Like photons they can behave like particles or waves.

We know quite a bit how they relate to things, and how photons (or chemical reactions) can "pump" electrons to higher energy level, or they can drop in large numbers from higher level to lower level resulting in near monochromatic light (particular energy of photons) as seen in Chemical powered Glow Sticks, (same fluorescent chemicals can be pumped by RF, Electricity and UV light), lasers, EL panels, LEDs, OLEDs (which work more similarly to EL panels than regular LEDs), Gas (plasma) discharge like Neon, Sodium Vapour, Hydrogen, mercury vapour etc.

We can know what energy they have or where they are but not both exactly. We can use them instead of light in an Electron Microscope. They "like" being in Atoms. They probably do not Orbit the Nucleus like planets orbit a sun.

With AC, none ever come to your light bulb from the Power Station. The ones in the Light Bulb (Tungsten, or CFL) are always much the same ones. Maybe.
With DC, the making of the connection moves at nearly the speed of Light (as with AC). But the Electrons hardly move in the wire compared with Electrons in a TV tube or Valve (USA radio tube). We think they spin in concert in a Magentron, which makes the Microwaves in Radar or an oven.

The apparent "size" and mass varies hugely with what you are doing. They are MUCH heavier in a 28" colour TV CRT than 6" mono tube and least in liquid Helium. The "size" depends on how you "squint" at them and what you are doing. But they are certainly very small.
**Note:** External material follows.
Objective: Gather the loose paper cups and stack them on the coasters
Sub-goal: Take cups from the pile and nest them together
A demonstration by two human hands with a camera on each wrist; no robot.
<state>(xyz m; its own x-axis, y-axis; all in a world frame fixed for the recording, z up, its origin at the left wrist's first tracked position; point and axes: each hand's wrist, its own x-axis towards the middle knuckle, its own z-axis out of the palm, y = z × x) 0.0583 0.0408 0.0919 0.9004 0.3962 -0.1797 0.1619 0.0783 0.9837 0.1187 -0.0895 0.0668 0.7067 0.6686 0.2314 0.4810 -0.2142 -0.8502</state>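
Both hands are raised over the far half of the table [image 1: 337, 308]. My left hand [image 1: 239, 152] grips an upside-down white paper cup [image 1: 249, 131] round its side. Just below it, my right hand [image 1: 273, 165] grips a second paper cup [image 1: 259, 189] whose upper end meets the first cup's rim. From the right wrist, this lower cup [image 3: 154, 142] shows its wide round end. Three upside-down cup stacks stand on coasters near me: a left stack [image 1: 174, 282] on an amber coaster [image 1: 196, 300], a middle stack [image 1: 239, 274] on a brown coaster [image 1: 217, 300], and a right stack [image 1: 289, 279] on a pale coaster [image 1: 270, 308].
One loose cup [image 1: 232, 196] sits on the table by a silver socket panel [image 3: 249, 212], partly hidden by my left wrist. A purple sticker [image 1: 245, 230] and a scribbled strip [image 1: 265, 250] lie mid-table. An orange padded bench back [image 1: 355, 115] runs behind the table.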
Neutrinos are more mysterious and may be smaller. Most Neutrinos pass through the entire Earth with no effect at all. If Photons (light) can be validly regarded as a particle they must have no mass.

Positrons (or something behaving like an opposite charge version of Electron) have been detected and are regarded as anti-matter version of Electrons as a result.

But we have no idea what Electrons are.
 
To what degree? I had someone tell me that electrons were in the nucleus.

perhaps they were only slightly confused
Beta particles are high-energy, high-speed electrons or positrons emitted by certain types of radioactive nuclei such as potassium-40. The beta particles emitted are a form of ionizing radiation also known as beta rays. The production of beta particles is termed beta decay. They are designated by the Greek letter beta (β). There are two forms of beta decay, β− and β+, which respectively give rise to the electron and the positron.[1]